In 2009, our traffic was such that our server was crumbling. We decided to move to a dedicated VPS hosted by Netconnex. They provided an exceptional service in terms of network connectivity and bandwidth. We used the Boost module which massively reduced our CPU load and memory consumption, and meant that page load times feel through the floor. We found as our page load time improvement, Google directed us even more traffic.

It was our target to reach 100,000 unique monthly visitors. By mid 2009 we were there.

WikiJob- How We Turned a Website Into a Business

With traffic comes attention, and others begin to notice you. Although we'd got a busy website, we weren't making any money. We added Adsense to the site but it didn't bring in anywhere near enough. We decided to start selling ads directly. We systematically called companies who we thought would make good advertisers and seeing what we could do for them. It turned out to be both very difficult and very profitable. We never had an ounce of investment or debt in our business, so we needed to make money to eat.

Using the Ad module, we were able to track advertising and give advertisers reports on their successes.

So far, we still hadn't used any custom modules, themes or substantial PHP code that we'd written of any sort.

Autotagging Content- A New Navigation System

We had a lot of content spread across a number of different content types. I decided the best way of bringing it all together was to use a (bugfixed) MO Auto Add Terms module. People discuss companies and jobs on our site, so we gave each company their own taxonomy term. This module searches the node title and looks for occurrences of the term or its synonyms. If it finds it, it tags it. Then, using Views, we display other posts tagged with the same term as the node being viewed. In simple terms, when viewing a page, the columns around the content all show links to other posts and pages related to that company.

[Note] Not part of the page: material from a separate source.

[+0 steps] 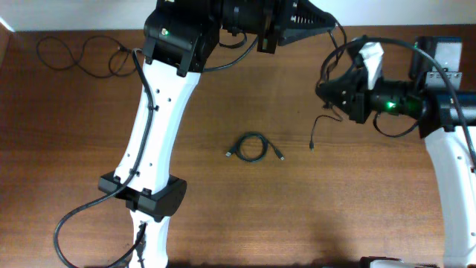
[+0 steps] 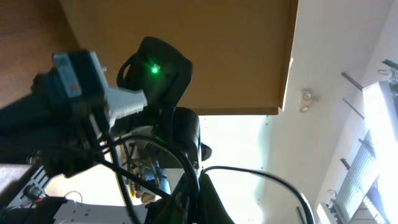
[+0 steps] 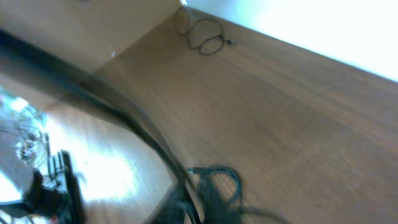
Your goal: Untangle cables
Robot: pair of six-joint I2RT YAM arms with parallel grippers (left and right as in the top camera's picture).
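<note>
Coiled cable lies central on the table. Loose cable lies at the far left corner; third cable right of the coil

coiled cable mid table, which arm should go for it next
Right, probably. The right gripper sits nearer the coiled cable, and its wrist view shows that coil close by. The left arm stretches to the far side, its camera aimed out at the room.
</note>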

By applying this simple contextual navigation, pages per visit rose 20%.

Connecting with Mailchimp

We regularly email our userbase of over 30,000 people. We decided to use Mailchimp, not because Drupal's own system wasn't adequate, but because no system can better the infrastructure Mailchimp have organised. We hacked a version of the Mailchimp module to work with our registration form and all the data is synced on cron. Easy!

WikiJob & AdaptiveTheme

Adaptivethemes helped us redesign our site. The new theme went live in January and it looks amazing. We decided to go against the Web 2.0 look and have a really classic look and feel. It came out brilliantly. It was great working with them. They did a great job with the Advanced Forum theme too. The theme has had a very positive effect on advertisers and users alike, and has undoubtedly paid for itself already.

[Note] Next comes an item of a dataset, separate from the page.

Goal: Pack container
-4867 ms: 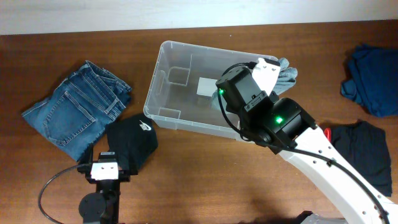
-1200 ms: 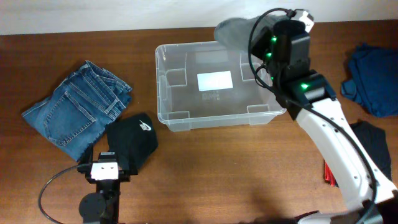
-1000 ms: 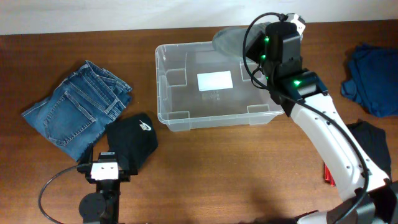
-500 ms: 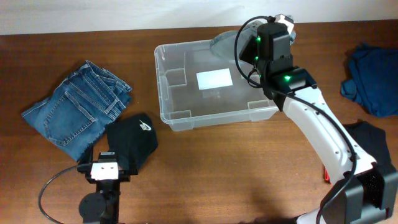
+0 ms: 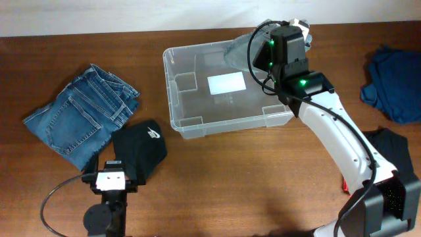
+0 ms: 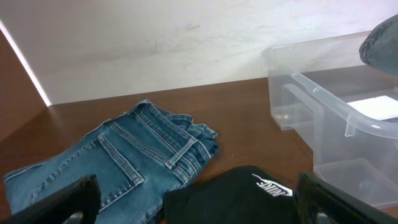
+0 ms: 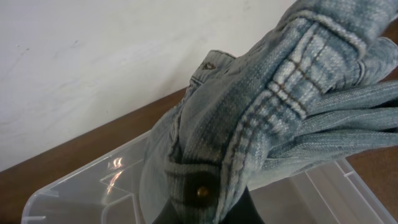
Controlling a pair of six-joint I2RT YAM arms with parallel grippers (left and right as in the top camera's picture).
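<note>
The container is a clear plastic bin with a white label on its base, at the table's middle back. It also shows in the left wrist view and the right wrist view. My right gripper is shut on light grey-blue jeans and holds them over the bin's far right corner; the jeans fill the right wrist view and hide the fingers. My left gripper is open and empty, low at the front left, over a black Nike garment.
Folded blue jeans lie at the left, the black Nike garment beside them. A dark blue garment lies at the far right, a black garment below it, and a red object near the right arm.
My right gripper carried the light jeans leftward and lower, from behind the bin's right end to over its far right corner. The bin now lies square to the table. The left arm stayed still.
</note>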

Optimisation for Traffic, and beating Google Pagespeed Checker

We hit another sticking point. Our VPS was powerful, but it wasn't enough to support our rising traffic. Pages were taking 10-15 seconds to load. It felt like being back in the dial-up days. We decided to move to Pressflow, a high performance version of Drupal. Furthermore, Apache kept crashing and it was giving us downtime, sometimes even when we had advertisers on the phone. We had AdaptiveTheme sprite all the images in our theme to reduce server requests. We swapped to using nginx, varnish, memcache, InnoDB (with the my-huge.cnf), APC and PHP fast-cgi, and this massively increased performance and reduced server load.

Many people have said that Drupal doesn't scale. We found this to not be true at all- like all web apps, you need to go the extra mile to build an infrastructure around it that supports performance. Tuning of web servers and database servers can make Drupal as quick as anything!

WikiJob Roundup

It's been an amazing ride for us. Drupal has been a key ingredient for us from the early days. It has made it easy for us to build the site, to grow the site and to continue to maintain and update the site with new features and functionality. It was the right decision to rely on Drupal and the open source community for our infrastructure. I am certain WikiJob will continue to use Drupal for the foreseeable future, and I would recommend anyone creating a site on a budget to strongly consider using Drupal as well.